• **Required action**
The first line of the data below and every line after it, through the one with "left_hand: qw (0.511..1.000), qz", must be transcribed without change.

Segment Start: Data supplied

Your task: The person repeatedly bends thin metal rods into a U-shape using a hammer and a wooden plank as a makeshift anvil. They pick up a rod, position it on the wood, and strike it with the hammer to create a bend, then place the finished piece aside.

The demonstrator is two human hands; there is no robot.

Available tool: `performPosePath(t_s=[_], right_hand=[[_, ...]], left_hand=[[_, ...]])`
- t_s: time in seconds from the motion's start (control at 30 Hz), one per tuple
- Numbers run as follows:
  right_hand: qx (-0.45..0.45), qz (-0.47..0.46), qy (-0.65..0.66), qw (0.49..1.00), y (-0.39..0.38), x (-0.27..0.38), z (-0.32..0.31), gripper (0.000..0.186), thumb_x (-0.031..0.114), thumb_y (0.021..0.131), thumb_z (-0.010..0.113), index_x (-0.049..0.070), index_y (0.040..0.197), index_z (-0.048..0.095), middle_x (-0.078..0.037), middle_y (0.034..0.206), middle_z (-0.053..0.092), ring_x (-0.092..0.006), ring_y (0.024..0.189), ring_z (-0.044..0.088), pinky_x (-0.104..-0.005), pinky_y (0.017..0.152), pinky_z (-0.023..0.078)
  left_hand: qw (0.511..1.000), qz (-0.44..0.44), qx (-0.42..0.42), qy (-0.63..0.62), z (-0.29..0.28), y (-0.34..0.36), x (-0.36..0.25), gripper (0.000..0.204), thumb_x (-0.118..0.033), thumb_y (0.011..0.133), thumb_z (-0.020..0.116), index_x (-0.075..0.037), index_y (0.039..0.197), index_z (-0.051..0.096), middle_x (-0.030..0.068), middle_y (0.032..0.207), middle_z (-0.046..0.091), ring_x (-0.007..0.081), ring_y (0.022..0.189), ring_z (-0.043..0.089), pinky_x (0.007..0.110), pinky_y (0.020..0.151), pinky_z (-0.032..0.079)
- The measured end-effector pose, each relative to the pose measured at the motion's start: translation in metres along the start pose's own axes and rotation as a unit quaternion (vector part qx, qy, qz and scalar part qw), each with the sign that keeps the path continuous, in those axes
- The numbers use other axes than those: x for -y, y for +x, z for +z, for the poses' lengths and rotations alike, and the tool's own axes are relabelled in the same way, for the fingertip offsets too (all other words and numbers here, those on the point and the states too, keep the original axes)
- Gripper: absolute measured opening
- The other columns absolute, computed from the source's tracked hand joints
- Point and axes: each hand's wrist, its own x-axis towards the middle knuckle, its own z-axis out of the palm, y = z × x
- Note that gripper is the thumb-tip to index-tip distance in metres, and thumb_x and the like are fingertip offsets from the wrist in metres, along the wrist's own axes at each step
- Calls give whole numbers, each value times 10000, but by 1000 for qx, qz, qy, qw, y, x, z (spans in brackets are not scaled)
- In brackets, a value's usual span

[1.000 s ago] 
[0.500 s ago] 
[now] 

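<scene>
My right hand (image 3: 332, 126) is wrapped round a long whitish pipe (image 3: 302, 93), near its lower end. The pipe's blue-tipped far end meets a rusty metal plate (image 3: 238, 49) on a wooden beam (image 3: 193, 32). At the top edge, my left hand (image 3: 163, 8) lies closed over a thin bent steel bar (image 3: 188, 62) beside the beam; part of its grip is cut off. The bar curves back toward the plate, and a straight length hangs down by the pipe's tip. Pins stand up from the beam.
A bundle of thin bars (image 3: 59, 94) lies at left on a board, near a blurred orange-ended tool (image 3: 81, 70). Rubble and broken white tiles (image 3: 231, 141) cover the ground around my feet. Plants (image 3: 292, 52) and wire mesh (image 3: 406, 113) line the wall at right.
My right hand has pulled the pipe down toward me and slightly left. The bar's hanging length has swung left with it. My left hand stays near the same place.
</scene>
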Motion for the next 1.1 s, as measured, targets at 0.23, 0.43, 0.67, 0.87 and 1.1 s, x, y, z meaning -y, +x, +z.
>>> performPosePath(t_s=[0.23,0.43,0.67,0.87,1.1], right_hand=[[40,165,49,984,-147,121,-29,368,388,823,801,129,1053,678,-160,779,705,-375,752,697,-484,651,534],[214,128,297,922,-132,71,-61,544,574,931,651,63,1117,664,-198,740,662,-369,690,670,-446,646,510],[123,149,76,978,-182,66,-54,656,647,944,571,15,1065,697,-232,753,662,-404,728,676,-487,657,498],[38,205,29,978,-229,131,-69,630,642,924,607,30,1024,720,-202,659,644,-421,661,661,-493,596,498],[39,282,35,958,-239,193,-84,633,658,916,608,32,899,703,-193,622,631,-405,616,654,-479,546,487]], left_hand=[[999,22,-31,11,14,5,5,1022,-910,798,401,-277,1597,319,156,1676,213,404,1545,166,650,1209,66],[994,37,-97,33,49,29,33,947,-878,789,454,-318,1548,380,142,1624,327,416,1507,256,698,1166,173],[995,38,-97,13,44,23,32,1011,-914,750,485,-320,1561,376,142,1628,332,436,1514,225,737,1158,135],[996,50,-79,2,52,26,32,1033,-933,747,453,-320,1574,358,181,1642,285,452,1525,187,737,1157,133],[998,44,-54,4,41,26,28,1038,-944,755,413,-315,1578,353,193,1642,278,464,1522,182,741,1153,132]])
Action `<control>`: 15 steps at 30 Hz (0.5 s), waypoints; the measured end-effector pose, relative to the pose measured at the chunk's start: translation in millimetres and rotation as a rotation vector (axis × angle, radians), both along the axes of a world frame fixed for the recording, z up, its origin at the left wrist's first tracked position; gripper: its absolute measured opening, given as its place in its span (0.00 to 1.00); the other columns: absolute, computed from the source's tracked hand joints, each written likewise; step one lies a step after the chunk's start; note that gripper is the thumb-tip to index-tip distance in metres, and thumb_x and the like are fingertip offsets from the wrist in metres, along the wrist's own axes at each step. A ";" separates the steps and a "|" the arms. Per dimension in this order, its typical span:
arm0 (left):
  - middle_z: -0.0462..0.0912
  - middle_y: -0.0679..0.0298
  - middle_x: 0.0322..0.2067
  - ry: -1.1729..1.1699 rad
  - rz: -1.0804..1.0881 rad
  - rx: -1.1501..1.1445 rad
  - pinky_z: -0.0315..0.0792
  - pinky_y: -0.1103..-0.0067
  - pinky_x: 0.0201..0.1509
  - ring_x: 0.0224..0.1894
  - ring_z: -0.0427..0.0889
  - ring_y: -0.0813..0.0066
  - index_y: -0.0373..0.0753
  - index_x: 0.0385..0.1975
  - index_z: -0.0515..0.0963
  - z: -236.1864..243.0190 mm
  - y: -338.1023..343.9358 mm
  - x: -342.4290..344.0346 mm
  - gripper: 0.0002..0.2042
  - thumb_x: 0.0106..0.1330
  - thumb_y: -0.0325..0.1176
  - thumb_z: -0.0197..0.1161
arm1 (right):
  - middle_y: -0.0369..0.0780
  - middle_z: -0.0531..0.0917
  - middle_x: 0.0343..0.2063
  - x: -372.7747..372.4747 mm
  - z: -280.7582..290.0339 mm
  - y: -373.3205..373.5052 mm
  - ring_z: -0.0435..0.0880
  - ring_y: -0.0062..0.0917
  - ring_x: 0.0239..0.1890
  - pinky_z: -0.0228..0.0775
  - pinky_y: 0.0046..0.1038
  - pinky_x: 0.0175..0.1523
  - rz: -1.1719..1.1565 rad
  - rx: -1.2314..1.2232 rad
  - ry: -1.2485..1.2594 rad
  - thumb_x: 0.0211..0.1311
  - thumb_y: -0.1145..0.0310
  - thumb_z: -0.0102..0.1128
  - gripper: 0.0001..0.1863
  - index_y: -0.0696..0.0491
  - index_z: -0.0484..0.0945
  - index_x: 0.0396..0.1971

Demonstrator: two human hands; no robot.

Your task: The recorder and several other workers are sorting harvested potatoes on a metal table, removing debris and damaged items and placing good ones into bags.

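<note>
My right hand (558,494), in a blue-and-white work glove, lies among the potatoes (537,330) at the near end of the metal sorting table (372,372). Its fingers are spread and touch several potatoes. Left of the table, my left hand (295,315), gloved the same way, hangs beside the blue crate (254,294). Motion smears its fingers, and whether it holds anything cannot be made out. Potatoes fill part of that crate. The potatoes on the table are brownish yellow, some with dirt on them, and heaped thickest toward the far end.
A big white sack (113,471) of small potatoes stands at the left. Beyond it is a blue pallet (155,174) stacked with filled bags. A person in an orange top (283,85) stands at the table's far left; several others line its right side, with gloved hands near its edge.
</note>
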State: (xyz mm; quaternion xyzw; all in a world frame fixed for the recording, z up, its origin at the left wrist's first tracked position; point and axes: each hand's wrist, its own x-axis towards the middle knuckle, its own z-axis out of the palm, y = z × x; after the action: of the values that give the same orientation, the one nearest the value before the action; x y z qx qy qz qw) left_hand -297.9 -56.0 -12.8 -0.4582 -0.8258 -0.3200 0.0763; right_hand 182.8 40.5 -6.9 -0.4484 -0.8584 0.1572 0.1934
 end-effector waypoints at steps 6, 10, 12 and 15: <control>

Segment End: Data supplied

• **Solution for this problem**
Your task: The person repeatedly bends thin metal rods into a U-shape using a hammer and a wooden plank as a makeshift anvil. They pick up a rod, position it on the wood, and strike it with the hammer to create a bend, then place the finished piece aside.

The demonstrator is two human hands; there is no robot.

Available tool: `performPosePath(t_s=[_], right_hand=[[_, ...]], left_hand=[[_, ...]])`
- t_s: time in seconds from the motion's start (control at 30 Hz), one per tuple
- Numbers run as follows:
  right_hand: qx (-0.45..0.45), qz (-0.47..0.46), qy (-0.65..0.66), qw (0.49..1.00), y (-0.39..0.38), x (-0.27..0.38), z (-0.32..0.31), gripper (0.000..0.186), thumb_x (-0.031..0.114), thumb_y (0.021..0.131), thumb_z (-0.010..0.113), index_x (-0.049..0.070), index_y (0.040..0.197), index_z (-0.048..0.095), middle_x (-0.078..0.037), middle_y (0.034..0.206), middle_z (-0.053..0.092), ring_x (-0.092..0.006), ring_y (0.024..0.189), ring_z (-0.044..0.088), pinky_x (-0.104..-0.005), pinky_y (0.017..0.152), pinky_z (-0.023..0.078)
  left_hand: qw (0.511..1.000), qz (-0.44..0.44), qx (-0.42..0.42), qy (-0.63..0.62), z (-0.29..0.28), y (-0.34..0.36), x (-0.36..0.25), gripper (0.000..0.204), thumb_x (-0.118..0.033), thumb_y (0.011..0.133), thumb_z (-0.020..0.116), index_x (-0.075..0.037), index_y (0.039..0.197), index_z (-0.051..0.096), middle_x (-0.030..0.068), middle_y (0.032..0.207), middle_z (-0.046..0.091), ring_x (-0.007..0.081), ring_y (0.022..0.189), ring_z (-0.043..0.089), pinky_x (0.007..0.110), pinky_y (0.020..0.151), pinky_z (-0.032..0.079)

No part of the answer remains open.